Monday, July 25, 2005

Insurrection

There are two things I've been trying to accomplish for all of my adult life -- establish a regular exercise routine, and change my eating habits. I ordinarily see myself as failing repeatedly at both of them.

I've decided I have to treat these two projects the way I'd treat any project at work -- set measureable goals and milestones, and set criteria for success. Because I'm realizing the cost of having these perpetual projects -- to wit, that I'm always failing. I'm always failing, but I have never failed. If I failed I could just move on, and make room for other projects. But I've made failure unthinkable in my mind. I have to change that.

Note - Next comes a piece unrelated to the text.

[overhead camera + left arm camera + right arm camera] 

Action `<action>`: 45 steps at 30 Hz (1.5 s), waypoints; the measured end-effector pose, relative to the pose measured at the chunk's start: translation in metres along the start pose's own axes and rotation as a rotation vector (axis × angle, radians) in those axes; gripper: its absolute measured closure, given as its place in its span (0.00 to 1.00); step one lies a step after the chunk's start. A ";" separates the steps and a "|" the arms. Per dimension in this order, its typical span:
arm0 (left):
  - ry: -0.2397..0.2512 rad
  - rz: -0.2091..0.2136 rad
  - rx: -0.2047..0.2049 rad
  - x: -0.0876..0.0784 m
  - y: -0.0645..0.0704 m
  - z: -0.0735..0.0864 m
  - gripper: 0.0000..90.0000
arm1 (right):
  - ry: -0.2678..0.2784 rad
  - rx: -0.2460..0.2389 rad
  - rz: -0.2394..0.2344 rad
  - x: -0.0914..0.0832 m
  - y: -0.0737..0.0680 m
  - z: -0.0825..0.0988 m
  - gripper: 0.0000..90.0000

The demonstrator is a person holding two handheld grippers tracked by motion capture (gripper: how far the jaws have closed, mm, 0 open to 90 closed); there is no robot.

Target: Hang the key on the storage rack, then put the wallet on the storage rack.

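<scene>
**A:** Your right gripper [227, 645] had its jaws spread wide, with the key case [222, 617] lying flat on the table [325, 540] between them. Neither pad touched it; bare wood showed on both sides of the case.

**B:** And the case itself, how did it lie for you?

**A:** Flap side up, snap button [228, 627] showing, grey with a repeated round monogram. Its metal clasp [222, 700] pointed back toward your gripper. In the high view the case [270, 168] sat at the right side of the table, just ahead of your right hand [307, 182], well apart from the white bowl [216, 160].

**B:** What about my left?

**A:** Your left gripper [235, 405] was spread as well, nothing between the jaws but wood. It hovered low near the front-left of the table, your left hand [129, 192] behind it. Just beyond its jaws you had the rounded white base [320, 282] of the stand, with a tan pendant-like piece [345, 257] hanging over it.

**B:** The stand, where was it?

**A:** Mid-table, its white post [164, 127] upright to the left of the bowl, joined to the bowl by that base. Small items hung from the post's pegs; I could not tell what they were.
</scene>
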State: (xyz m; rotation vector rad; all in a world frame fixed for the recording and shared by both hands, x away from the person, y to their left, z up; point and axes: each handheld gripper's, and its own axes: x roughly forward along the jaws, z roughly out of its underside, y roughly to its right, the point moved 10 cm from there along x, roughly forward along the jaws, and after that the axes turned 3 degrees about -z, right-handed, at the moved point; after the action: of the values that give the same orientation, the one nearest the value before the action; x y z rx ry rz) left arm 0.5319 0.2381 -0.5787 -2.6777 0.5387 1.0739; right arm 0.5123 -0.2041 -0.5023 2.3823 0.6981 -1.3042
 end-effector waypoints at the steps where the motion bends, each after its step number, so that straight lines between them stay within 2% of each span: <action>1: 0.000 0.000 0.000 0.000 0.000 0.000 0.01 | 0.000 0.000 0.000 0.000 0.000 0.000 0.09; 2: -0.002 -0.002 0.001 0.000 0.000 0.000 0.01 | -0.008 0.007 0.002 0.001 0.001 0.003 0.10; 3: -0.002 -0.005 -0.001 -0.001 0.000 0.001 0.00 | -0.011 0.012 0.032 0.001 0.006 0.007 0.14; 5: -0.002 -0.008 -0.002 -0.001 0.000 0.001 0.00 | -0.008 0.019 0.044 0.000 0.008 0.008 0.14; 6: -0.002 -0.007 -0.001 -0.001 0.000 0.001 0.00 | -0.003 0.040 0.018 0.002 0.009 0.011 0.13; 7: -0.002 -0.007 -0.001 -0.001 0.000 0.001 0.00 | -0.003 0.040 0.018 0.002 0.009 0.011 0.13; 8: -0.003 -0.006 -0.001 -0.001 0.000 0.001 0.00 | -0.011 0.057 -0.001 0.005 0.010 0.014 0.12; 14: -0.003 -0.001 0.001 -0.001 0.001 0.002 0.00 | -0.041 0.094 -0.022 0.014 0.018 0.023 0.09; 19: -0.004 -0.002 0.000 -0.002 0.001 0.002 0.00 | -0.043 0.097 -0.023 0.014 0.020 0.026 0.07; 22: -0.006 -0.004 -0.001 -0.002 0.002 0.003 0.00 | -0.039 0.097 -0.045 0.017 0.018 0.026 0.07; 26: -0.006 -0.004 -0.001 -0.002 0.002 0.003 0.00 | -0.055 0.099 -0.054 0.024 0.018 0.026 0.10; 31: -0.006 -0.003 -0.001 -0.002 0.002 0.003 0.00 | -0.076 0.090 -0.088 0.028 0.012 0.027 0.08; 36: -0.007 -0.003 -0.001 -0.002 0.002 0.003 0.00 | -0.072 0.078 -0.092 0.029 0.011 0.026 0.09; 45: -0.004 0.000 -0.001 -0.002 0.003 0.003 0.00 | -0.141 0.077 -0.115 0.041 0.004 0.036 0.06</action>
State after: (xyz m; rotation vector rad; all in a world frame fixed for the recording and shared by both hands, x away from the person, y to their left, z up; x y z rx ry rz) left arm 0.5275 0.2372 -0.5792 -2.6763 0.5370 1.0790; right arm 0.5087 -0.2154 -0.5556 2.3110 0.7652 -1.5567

To fail at a couple of things is tolerable. To fail at the same things, over and over, all my life, is just intolerable. And unnecessary.

I've always made these projects open-ended in some way. The change of diet has never had a deadline, and the exercise has never had a distinct end-goal. So I've set a deadline for the one and a goal for the other.

If I can't observe the dietary restrictions I've set myself for four weeks -- I've made them mild, and allowed for treats -- then I'm simply going to acknowledge that I've failed, and stop mucking with it. So I don't eat right. Most Americans don't. It isn't a disaster. I'll take it off the goal list and put it on the wish list, things I might take on after I've retired. And then, if I make the four-week goal, I'll monitor it for a year. If I can't then keep it up for the year, barring the typical Christmas-time spinout and one other contained collapse, then, again, I've simply failed, and I'm done.

It's difficult to make this thinkable, after it's been so long unthinkable. But I'm just sick of it. Not going to live there anymore.

The exercise is a slightly different. I've actually been fairly successful at this, but I always fail eventually, in my own mind, because I've always set up systems -- generally detailed and elaborate ones, because that's the kind of man I am -- that have me doing progressively more and more. More reps. Longer walks. More laps. Faster cycling times. Which is fine -- it is the way to improve one's physical condition -- but the problem is that eventually I get sick or injured, and then I can't keep up the progression. And since these progressions have had no terminus ad quem, I spin out at those points. My goals keep getting ahead of me, till they eventually vanish out of sight. So I fail perpetually at that, too.

So I've set end goals this time around. This is what I intend to do, and no more. When I get there, that's enough. I'm done. I don't try to get a little stronger, a little further, a little faster. The open-ended programs have all really rested on a denial of mortality, a denial of limitations. The fantasy of becoming extraordinary somehow has always whispered there -- usually, just out of range of my explicit awareness, but it's always been there. Gradually, secretly, I would achieve more and more until finally everyone would realize my greatness. I have to let that go.